Dans cette nouvelle conférence, il a été question du degré de probabilité qu'il pouvait y avoir dans aucun cas, que ces premières démarches, quelle que fût la conduite du ministre britannique, amenassent des idées de rapprochement de la part de la France, et surtout de l'inconvenance qu'il y aurait pour l'Angleterre d'admettre en principe, qu'ayant une fois pris des mesures de représailles, comme le ministre les dénomme, celles-ci dussent de nécessité cesser avec les causes qui les avaient amenées.

Il a paru que le ministère anglais attache infiniment de poids et d'importance à ces mêmes ordres du conseil, qui forment l'objet immédiat de la démarche du gouvernement de Hollande, et que, soit que la France en convienne ou non, le ministère est convaincu qu'il n'y a pas de moyen plus efficace d'énerver les ressources de la France.
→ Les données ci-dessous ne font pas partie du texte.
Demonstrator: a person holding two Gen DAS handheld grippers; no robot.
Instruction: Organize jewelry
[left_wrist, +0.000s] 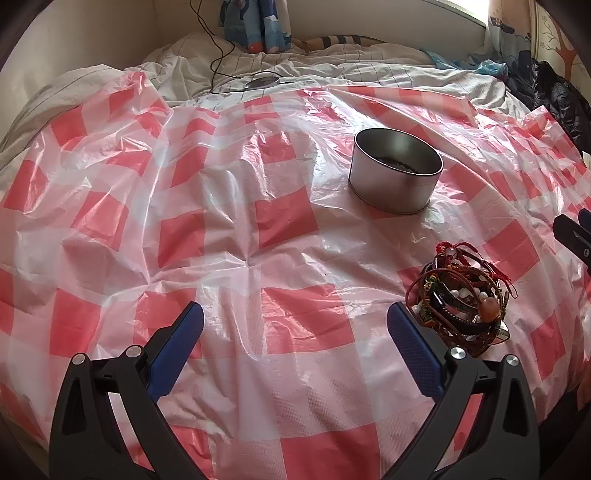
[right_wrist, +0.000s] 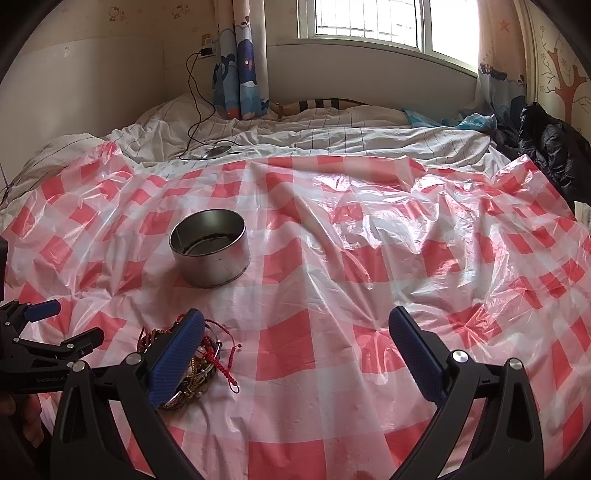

En effet, ces mesures semblent former la base fondamentale du système sur lequel le ministère actuel fonde tous ses principes et toute sa conduite, et il semblerait que, tant que pourra durer la guerre, ce n'est que d'un changement de ministère que l'on pourrait attendre d'autres mcsures et d'autres vues.

Le ministre a ensuite considéré que tandis que, d'un côté, il était extrêmement incertain si aucune déclaration ou mème concession de sa part amènerait des changements utiles, de l'autre, il serait toujours impossible de compter sur leur stabilité, et que, dans tous les cas, toute marche qui lui paraîtrait incompatible avec son honneur et sa dignité, demeurait proscrite par le fait même, alors qu'elle semblerait se concilier avec ses intérêts.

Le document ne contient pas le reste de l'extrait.